■ **Problem to work on**
Your output should be the exact lines from the start of the data through the line containing "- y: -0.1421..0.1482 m", with no pictures.

■ **Recorded data**

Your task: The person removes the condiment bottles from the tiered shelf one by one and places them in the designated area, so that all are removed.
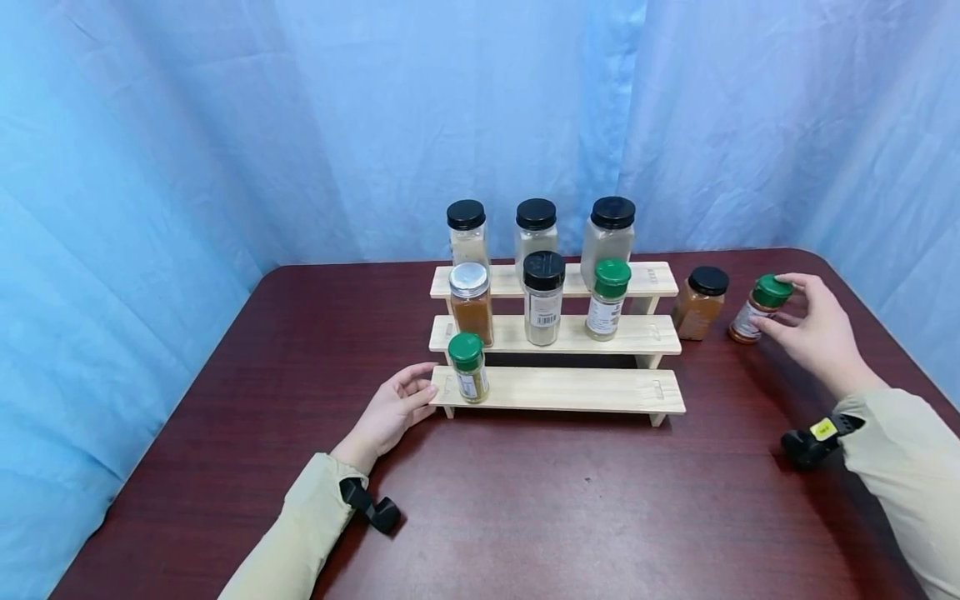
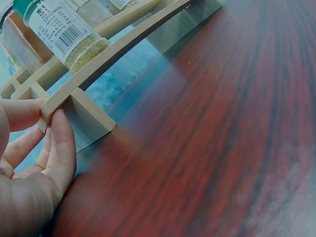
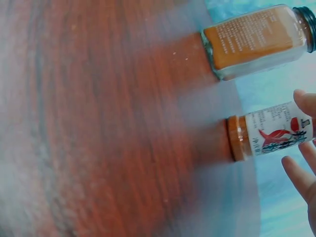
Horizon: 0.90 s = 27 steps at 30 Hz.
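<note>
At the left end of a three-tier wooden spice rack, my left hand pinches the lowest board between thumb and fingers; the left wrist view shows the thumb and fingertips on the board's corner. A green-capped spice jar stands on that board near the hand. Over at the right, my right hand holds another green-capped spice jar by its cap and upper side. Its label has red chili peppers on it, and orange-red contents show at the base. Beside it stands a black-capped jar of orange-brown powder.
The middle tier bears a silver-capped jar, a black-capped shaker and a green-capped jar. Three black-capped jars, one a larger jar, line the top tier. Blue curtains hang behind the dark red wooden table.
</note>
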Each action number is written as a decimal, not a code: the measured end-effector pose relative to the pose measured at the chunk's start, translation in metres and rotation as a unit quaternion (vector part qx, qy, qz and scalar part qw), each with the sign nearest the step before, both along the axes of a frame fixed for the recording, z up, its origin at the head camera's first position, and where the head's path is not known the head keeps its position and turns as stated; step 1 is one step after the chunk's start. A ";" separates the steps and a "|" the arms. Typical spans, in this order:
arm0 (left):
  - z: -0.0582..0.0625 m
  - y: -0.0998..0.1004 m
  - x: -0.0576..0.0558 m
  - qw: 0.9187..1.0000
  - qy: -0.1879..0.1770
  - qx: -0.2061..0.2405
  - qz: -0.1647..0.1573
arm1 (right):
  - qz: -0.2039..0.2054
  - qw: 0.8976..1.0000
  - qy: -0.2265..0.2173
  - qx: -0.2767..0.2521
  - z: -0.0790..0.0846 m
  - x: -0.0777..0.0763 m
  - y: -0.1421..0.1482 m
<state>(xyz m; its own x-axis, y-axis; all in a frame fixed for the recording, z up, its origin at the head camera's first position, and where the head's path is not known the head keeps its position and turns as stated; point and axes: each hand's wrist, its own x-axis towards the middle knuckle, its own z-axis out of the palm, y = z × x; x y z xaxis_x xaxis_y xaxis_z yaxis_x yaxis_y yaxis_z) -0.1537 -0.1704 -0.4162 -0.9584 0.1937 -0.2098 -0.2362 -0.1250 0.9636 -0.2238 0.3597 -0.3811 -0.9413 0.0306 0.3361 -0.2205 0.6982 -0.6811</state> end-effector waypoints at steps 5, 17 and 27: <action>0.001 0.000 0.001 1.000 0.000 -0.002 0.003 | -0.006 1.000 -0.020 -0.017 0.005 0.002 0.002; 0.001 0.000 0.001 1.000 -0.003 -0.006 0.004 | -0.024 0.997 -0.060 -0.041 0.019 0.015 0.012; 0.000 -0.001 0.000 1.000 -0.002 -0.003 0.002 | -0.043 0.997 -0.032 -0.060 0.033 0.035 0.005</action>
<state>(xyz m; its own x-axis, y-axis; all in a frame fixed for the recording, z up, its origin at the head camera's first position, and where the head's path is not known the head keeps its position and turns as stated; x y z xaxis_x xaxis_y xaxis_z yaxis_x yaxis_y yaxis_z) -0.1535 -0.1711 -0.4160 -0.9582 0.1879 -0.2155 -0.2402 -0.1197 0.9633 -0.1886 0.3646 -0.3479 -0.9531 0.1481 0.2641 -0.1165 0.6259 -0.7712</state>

■ **Task solution**
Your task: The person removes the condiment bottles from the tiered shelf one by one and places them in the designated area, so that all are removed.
Horizon: 0.90 s = 27 steps at 30 Hz.
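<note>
At the left end of a three-tier wooden spice rack, my left hand pinches the lowest board between thumb and fingers; the left wrist view shows the thumb and fingertips on the board's corner. A green-capped spice jar stands on that board near the hand. Over at the right, my right hand holds another green-capped spice jar by its cap and upper side. Its label has red chili peppers on it, and orange-red contents show at the base. Beside it stands a black-capped jar of orange-brown powder.
The middle tier bears a silver-capped jar, a black-capped shaker and a green-capped jar. Three black-capped jars, one a larger jar, line the top tier. Blue curtains hang behind the dark red wooden table.
</note>
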Each action number is written as a decimal, not a code: the measured end-effector pose relative to the pose measured at the chunk's start, translation in metres and rotation as a unit quaternion (vector part qx, qy, qz and scalar part qw), each with the sign nearest the step before, both along the axes of a frame fixed for the recording, z up, its origin at the head camera's first position, and where the head's path is not known the head keeps its position and turns as stated; step 1 is one step after the chunk's start. A ";" separates the steps and a "|" the arms. Typical spans, in this order:
arm0 (left):
  - z: -0.0582..0.0625 m
  - y: -0.0998..0.1004 m
  - x: -0.0576..0.0558 m
  - qw: 0.9187..1.0000
  - qy: -0.1879..0.1770
  - qx: -0.2061..0.2405
  - qz: -0.1647..0.1573
arm1 (right):
  - qz: -0.2039..0.2054
  - qw: 0.8976..1.0000
  - qy: -0.2265..0.2173
  - qx: -0.2767..0.2521
  - z: -0.0790..0.0846 m
  - x: -0.0777..0.0763 m
  - y: -0.1421..0.1482 m

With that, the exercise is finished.